Parental rights are terminated under OCGA § 15-11-94[2] by a two-step procedure.
First, the court determines whether there is clear and convincing evidence of parental misconduct or inability. Second, the court considers whether termination is in the best interest of the child. The standard for appellate review of a termination of parental rights is whether a rational trier of fact could have found by clear and convincing evidence that the natural parent's rights had been lost.
(Citations and punctuation omitted.) In the Interest of D.I.W., 215 Ga.App. 644, 645(1), 451 S.E.2d 804 (1994).

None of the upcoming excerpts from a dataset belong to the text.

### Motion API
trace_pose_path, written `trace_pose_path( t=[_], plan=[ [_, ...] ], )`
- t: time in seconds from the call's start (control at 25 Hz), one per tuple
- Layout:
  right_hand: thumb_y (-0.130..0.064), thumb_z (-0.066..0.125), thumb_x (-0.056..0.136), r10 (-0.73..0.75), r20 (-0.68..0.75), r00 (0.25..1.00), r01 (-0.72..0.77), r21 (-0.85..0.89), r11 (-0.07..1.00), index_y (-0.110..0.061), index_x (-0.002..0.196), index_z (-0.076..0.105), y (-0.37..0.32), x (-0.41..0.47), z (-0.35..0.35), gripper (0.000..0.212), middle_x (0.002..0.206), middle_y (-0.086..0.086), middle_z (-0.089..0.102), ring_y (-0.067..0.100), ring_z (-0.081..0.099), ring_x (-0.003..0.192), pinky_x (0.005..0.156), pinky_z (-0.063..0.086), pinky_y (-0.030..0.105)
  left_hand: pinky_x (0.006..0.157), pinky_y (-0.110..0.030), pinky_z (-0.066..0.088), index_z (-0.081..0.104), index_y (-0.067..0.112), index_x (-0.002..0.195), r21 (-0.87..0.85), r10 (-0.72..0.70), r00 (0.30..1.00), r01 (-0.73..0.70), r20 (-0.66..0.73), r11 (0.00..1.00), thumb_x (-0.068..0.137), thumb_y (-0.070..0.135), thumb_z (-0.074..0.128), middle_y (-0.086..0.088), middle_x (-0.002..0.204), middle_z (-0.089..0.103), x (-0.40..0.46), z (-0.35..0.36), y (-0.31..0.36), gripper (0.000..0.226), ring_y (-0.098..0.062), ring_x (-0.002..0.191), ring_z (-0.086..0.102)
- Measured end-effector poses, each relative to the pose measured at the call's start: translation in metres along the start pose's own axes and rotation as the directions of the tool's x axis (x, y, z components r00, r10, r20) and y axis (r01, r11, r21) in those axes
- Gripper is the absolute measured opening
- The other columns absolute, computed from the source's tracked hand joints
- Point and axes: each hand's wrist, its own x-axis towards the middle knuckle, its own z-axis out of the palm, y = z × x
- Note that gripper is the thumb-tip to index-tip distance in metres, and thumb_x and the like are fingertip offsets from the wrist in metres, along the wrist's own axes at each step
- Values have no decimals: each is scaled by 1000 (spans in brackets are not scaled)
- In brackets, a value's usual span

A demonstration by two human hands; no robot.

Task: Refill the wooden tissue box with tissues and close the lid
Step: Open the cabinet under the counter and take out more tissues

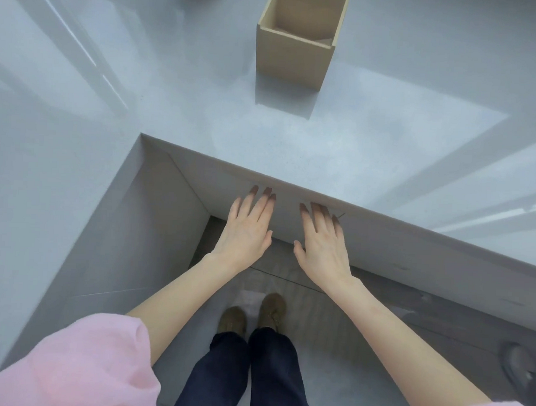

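The wooden tissue box [294, 55] stands upright at the far middle of the grey counter [340, 144], its top open; no tissues or lid show in it. My left hand [247, 229] and my right hand [321, 245] hang flat, palms down, fingers spread, below the counter's front edge, well short of the box. Both hold nothing. Their fingertips reach into the shadow under the edge.
The counter wraps in an L around me, with a side wing [46, 193] at the left. Below are a grey cabinet front [412, 255], wooden floor, my legs and brown shoes [252, 315]. A dark round object [517, 364] lies on the floor at the right.
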Motion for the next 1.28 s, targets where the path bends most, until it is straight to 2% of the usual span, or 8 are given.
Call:
trace_pose_path(
  t=[0.16,0.32,0.68,0.8,0.96,1.08,1.2,1.28],
  plan=[
    [-5,70,59,7,-122,993,-14,-61,998,-1,125,52,7,12,17,68,119,17,63,34,59,110,98,45,47,91,-57,45,55,-5,120,16,10,998,-9,-58,1000,60,16,77,-19,120,63,20,17,0,67,-43,112,57],
    [-6,76,52,94,-161,982,-102,-42,994,1,108,62,13,27,26,58,95,17,71,33,68,89,85,53,46,88,-59,45,62,-3,108,38,8,997,-6,-71,999,52,17,81,-18,103,69,40,26,0,62,-43,97,63],
    [-2,76,54,181,-242,953,-186,4,983,2,100,64,15,38,45,49,92,20,70,37,66,85,82,53,49,81,-57,50,69,-2,95,-35,-133,984,130,-121,991,42,12,82,-17,93,72,54,40,8,56,-40,89,68],
    [2,70,57,180,-306,935,-176,40,983,2,107,60,12,34,50,50,98,20,68,35,57,95,90,51,49,82,-55,52,67,-2,98,-77,-173,969,161,-176,984,46,5,75,-18,93,71,52,43,10,53,-40,91,66],
    [1,50,68,169,-366,915,-136,114,984,-2,120,55,4,14,54,52,109,16,63,30,45,102,101,38,43,83,-44,52,60,3,113,-123,-208,941,181,-268,976,62,7,42,-16,106,66,39,49,13,54,-36,112,49],
    [-8,42,76,146,-390,909,-83,174,981,-10,115,61,-1,-5,54,43,99,10,65,27,51,86,83,38,34,85,-42,49,55,9,123,-122,-204,941,176,-271,977,66,7,38,-13,107,63,20,48,10,60,-34,114,50],
    [-7,63,79,169,-332,928,-70,292,954,-12,111,65,-13,-18,52,33,86,8,63,25,53,75,63,46,35,87,-42,49,61,13,116,-105,-175,953,153,-248,983,70,10,40,-9,105,64,-2,44,2,51,-33,113,54],
    [-6,71,76,182,-281,942,-76,349,934,-12,109,67,-24,-29,52,33,82,8,61,18,46,72,59,46,30,88,-43,50,65,14,110,-97,-171,957,152,-233,984,73,13,40,-7,105,65,-17,42,-2,45,-30,115,55]
  ],
)
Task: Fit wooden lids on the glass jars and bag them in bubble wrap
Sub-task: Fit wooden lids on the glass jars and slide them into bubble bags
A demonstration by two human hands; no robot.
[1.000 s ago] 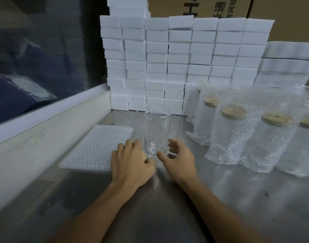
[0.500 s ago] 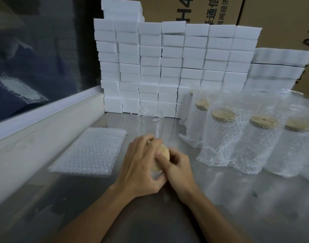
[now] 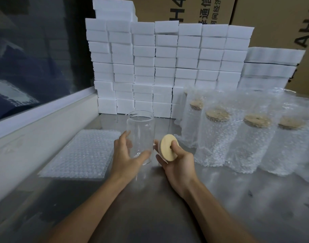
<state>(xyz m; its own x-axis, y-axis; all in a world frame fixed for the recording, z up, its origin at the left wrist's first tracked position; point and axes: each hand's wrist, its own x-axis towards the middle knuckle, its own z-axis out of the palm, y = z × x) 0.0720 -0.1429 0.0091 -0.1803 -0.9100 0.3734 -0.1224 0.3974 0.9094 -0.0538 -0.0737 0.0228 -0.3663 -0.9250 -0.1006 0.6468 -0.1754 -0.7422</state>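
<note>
Clear glass jar (image 3: 140, 135), matt wooden lid (image 3: 168, 149), seemingly steel table (image 3: 167, 207).

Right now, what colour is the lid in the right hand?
Pale tan wood, seen in the head view: wooden lid.

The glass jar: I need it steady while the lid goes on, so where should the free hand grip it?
Grip the glass jar round its lower wall from the left, where the left hand is. It stands upright, mouth open; that keeps the rim free for the wooden lid in the right hand.

The hands parted: right hand (image 3: 178, 163) now holds the lid (image 3: 168, 148) alone.
</note>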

Parental misconduct or inability is determined upon the findings that the child is deprived; that the deprivation is the result of a lack of proper parental care or control; that the child's condition as deprived is likely to continue or will not be remedied; and that a continuing deprivation is likely to cause serious physical, mental, emotional or moral harm to the child. OCGA § 15-11-94(b)(4)(A). The physical, mental, or emotional neglect of a child, past or present, is among the factors relevant to a child as lacking proper parental control. OCGA § 15-11-94(b)(4)(B)(v).
The appellant's argument to the contrary notwithstanding, the status of the child as deprived has been established by his failure to appeal such determinations. See In the Interest of B.P., 207 Ga.App. 242, 244, 427 S.E.2d 593 (1993) (unappealed deprivation determination binding on appeal). The evidence presented showed that the appellant was incarcerated on a near continuous basis for writing bad checks in the three years that preceded the June 1998 termination hearing. While at the termination hearing below the appellant conceded that he has not been a good parent, he does not directly acknowledge on record that his time in confinement adversely affected the children. It is well settled that incarceration alone need not always require the termination of parental rights; however, incarceration will support such a ruling in the presence of sufficient aggravating circumstances. In the Interest of L.F., 203 Ga.App. 522, 417 S.E.2d 344 (1992). "[R]epetitive incarcerations for the commission of criminal offenses ... constitute[ ] an additional factor which may be considered in determining whether the child presently is without the proper parental care and control of the offending parent, and that such is likely to continue." (Citations, punctuation and emphasis omitted.) In the Interest of D.A.P., 234 Ga.App. 257, 259(2), 506 S.E.2d 438 (1998). We conclude that appellant's almost continuous incarceration and the fact that he remained incarcerated through the termination hearing constitute an aggravating circumstance in this case.
Further, the testimony of a licensed psychologist established that both the children had been "incredibly traumatized" by the appellant's violence toward the mother in their presence when very young.[3] Asked if she could recommend that the appellant be permitted any contact with K.S. in the future, the psychologist opined, "[A]ny contact with him or even the mention of his name is not going to be good for [K. S.]"[4] The psychologist had earlier testified that "with [K. S.], just the mention of the mother's name brings back such traumatic memories about [the appellant] that she can't stop shaking at school."
The psychologist otherwise testified that K.S. remained angry with the appellant for memories of the appellant "leaving [the children] locked up for hours uncared for" during times of the mother's absence before the parents' divorce. The appellant conceded only that there had been occasions *444 when he had locked the children behind a baby gate.